Chia can induce stomach cramps, discomfort, gas, and even constipation. If you consumed in excess or if you do not have allergic reactions to it. This is because they are high in fiber and lectins. The chia seeds are also water-loving plants. It can absorb a large amount of water.
You should not consume dry chia. They might attach and clog your food canal and even your intestines.
Someone experienced this! Before eating, soak chia seeds for at least one hour in enough liquid to expand them.
Some people are allergic to chia seeds. After consuming them, they may have symptoms, such as gastrointestinal discomfort, itching, rashes, and swelling. Suppose you try chia seeds for the first time and develop any food allergy symptoms. Stop using them right once and visit your doctor.
Do I have to grind the seeds?
Nope! In its entire seed form, chia is entirely digestible. The insoluble fiber in the chia seed shell is suitable for your digestive health. If you’re not used to eating a lot of fiber, your digestion may take a while to adjust. You should soften the chia seeds by letting them gel in a bit of liquid before eating. Then start with a lesser amount until your stomach adjusts.
When is the best time to consume chia seeds?
In general, you can consume chia seeds at any time of the day. When is the ideal time to eat Chia seeds? It depends on why you’re eating them. For instance, you can eat them before an exercise or sports game, along with a bottle of water or sports drink, to keep hydrated longer. To hydrate the seeds, mix them into the liquid or eat a dry tablespoon and immediately drink water.
Eat the seeds in the morning or just before meals. Depending on if you want to reduce appetite, decrease weight, and enhance regularity.
What do chia seeds taste like?
Chia seeds have a mellow, nutty taste that goes well with sweet and savory meals alike.
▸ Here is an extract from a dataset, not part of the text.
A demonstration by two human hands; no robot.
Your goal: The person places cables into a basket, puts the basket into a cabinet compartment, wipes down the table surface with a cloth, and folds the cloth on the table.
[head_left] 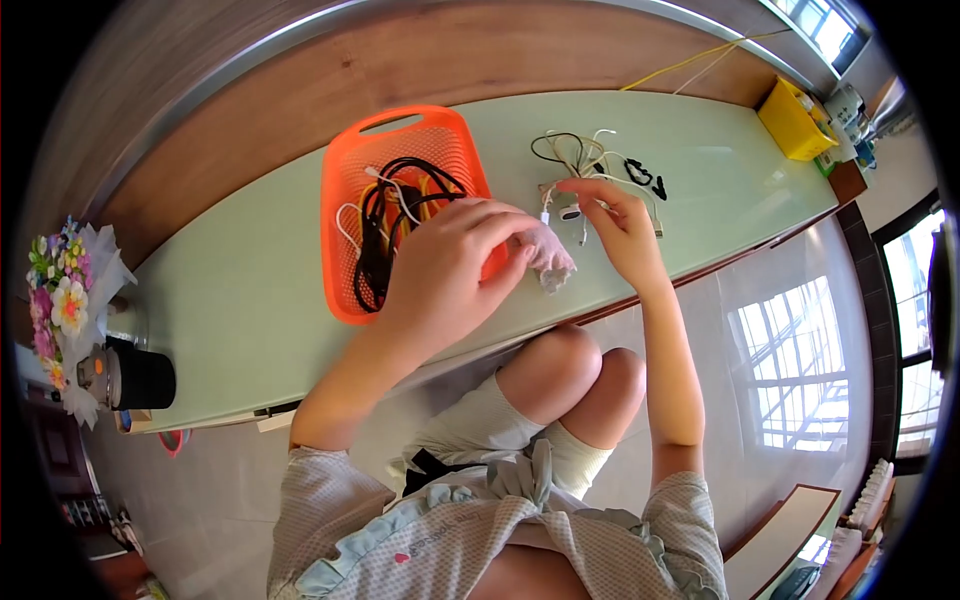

They have a very mild flavor, but some people compare them to poppy seeds or alfalfa sprouts.
The chia seed has a gritty and thick feel when appropriately cooked. In-gel form, the soaked chia seeds absorb moisture. It becomes soft, like tapioca pearls.
How do I store my chia seeds?
You can keep chia seeds for 4–5 years in a cool, dry environment. When storing chia seeds, cover them inside the refrigerator for up to a week after soaking. This process can help you make chia gel. Keep an eye out for the expiration dates on the chia seeds you buy.
Where can I buy chia?
Chia seeds may be found in the health food area, baking section, organic food aisle, mini organic stores, and the spice section of supermarket shops. They may also be found in the aisle with the rice and dry beans.
Can chia help me detox?
They also cleanse your insides by gathering toxins on their way out since they generate a gelatinous effect when added to water or eaten! In fact, chia seeds are an excellent detox and weight-loss meal because of this.
Does chia reduce belly fat?
Chia seeds are a wonderful addition to your diet since they improve digestive health, metabolic rate, iron content, Omega-3 content, and healthy fats. Most importantly, the small white and black seeds are excellent for weight loss and abdominal fat reduction.
Without a doubt, the benefits of chia seeds make them an important part of our diet
Yes, chia seeds offer some incredible health boosters. In fact, the benefits of chia seeds outshine many other types of seeds we routinely use. Yet, incredibly, they often cost less per serving than other options. Are you ready to try some great chia recipes?